4.1.4 Komodo. Even though hardware based security mechanisms provide powerful solutions, they are somehow slower to adapt new changes and to provide defenses for new security threats. For
example, Intel SGX has not been improved to provide defenses against "controlled-channel" attacks that leak information using the ability of the OS to observe page faults in enclaves. Komodo [36] provides a different approach to Intel SGX-like architectures by moving the management structure of enclaves to a privileged software monitor. Komodo is the first formally-verified, software-based implementation of an SGX-like enclave isolation mechanism [36]. Its design decouples enclave hardware primitives from security-critical but formally verified software, enabling independent evolution of the two. It employs noninterference to prove high-level guarantees of confidentiality and integrity.

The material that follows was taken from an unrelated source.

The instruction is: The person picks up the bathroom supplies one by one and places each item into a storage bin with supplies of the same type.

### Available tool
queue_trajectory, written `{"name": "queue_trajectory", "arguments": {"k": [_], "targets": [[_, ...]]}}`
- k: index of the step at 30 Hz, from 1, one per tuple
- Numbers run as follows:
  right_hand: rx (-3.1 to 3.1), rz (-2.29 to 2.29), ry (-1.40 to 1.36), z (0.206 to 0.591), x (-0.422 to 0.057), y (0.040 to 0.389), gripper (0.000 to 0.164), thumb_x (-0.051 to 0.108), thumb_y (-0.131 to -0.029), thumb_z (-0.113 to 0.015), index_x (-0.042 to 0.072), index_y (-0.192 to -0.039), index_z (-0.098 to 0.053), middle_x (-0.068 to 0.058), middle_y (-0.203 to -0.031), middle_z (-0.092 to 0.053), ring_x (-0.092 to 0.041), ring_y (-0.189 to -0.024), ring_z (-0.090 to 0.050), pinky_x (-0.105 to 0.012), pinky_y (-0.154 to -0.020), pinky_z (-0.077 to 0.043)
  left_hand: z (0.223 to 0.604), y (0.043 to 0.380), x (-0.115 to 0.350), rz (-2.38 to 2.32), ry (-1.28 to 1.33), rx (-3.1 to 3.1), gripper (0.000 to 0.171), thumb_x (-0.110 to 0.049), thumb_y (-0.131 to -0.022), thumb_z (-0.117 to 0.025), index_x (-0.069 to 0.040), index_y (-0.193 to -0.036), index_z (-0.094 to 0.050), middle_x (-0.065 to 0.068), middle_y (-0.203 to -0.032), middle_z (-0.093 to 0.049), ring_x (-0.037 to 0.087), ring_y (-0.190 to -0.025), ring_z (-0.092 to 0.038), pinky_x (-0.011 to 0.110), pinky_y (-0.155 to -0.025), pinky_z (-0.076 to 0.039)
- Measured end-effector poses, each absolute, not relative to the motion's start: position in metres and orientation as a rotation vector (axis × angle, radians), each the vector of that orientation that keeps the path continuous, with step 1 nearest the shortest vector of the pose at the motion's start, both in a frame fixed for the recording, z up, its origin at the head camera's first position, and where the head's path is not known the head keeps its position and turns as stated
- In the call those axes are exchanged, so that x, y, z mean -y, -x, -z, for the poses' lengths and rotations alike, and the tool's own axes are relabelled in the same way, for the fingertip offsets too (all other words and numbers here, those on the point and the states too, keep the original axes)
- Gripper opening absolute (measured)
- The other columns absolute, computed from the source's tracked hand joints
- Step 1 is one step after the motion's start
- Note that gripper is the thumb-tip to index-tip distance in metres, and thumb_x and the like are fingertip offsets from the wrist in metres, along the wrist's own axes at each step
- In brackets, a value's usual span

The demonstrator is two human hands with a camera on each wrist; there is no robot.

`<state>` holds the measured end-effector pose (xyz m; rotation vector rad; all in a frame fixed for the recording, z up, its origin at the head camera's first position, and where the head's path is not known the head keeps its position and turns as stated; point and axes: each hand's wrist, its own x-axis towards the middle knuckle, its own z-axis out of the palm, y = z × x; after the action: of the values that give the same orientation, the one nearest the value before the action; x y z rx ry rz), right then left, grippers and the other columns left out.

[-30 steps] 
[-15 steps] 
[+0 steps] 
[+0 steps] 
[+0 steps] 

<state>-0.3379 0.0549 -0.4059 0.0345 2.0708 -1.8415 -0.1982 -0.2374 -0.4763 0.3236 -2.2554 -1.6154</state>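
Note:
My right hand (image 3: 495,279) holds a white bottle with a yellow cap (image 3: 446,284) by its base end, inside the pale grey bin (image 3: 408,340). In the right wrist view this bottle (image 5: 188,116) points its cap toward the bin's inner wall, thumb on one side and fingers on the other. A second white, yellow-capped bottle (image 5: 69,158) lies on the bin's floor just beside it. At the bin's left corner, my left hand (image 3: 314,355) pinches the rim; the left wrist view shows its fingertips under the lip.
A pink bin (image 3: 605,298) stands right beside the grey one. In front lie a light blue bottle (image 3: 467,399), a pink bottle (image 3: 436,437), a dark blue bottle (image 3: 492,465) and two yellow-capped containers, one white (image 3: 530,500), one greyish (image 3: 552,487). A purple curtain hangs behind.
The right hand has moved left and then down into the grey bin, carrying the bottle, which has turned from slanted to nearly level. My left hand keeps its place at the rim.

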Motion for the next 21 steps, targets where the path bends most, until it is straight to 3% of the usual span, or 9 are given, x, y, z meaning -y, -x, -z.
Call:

The specification of Komodo including its monitor code is then formally proved that it protects the confidentiality and integrity of enclave code and data from the other software (including OS and hypervisor) running on the same machine. The proof establishes that enclave state and out-of-enclave state do not interfere with each other. As in SGX, Komodo does not prove that user code inside the enclave cannot leak information.

The implementation uses the Vale programming language [16], which consists of assembly language instructions together with annotations, such as preconditions, postconditions, and loop invariants, that describe the behavior of the instructions. The Vale generates an abstract-syntax-tree (AST) representation of the instructions and proof about the behavior of the instructions in Dafny Language [61]. Dafny uses Z3 to verify the proofs generated by Vale. A trusted assembly printer turns the instruction ASTs into GNU assembly format. A prototype of Komodo has been implemented in ARM TrustZone, since it is capable of providing its basic hardware requirements. The hardware specification covers a subset of the ARMv7 architecture.

4.2 Verification with respect to a Machine Model

4.2.1 SecVisor. SecVisor [42, 88] is a hypervisor designed to provide execution and code integrity. It guarantees that code can execute in kernel mode only if the code is approved by the user, and the code can only be modified by SecVisor. SecVisor leverages hardware memory protections and kernel privilege level to achieve execution and code integrity. The design assumes that the attacker has control of everything except the CPU, the memory controller, and the system memory. The small codebase makes the formal verification of SecVisor possible.

A model in Mur\(\phi\) is developed to verify the system. The model consists of three parts: a hardware model, a SecVisor model, and an attacker model. Since the security of SecVisor is based on the hardware memory protections, it is crucial to specify the hardware model and the page table in the SecVisor model correctly. The hardware model includes physical memory, CPU mode bits, program counter, and a Device Exclusion Vector (DEV) that controls DMA permissions. The initialization, CPU mode transitions, and page-table synchronization in SecVisor are modeled in Mur\(\phi\). To deal with the state space explosion problem, the authors simplify the model conservatively to avoid false negatives. So when Mur\(\phi\) returns with success, the SecVisor is proved to satisfy all the security properties.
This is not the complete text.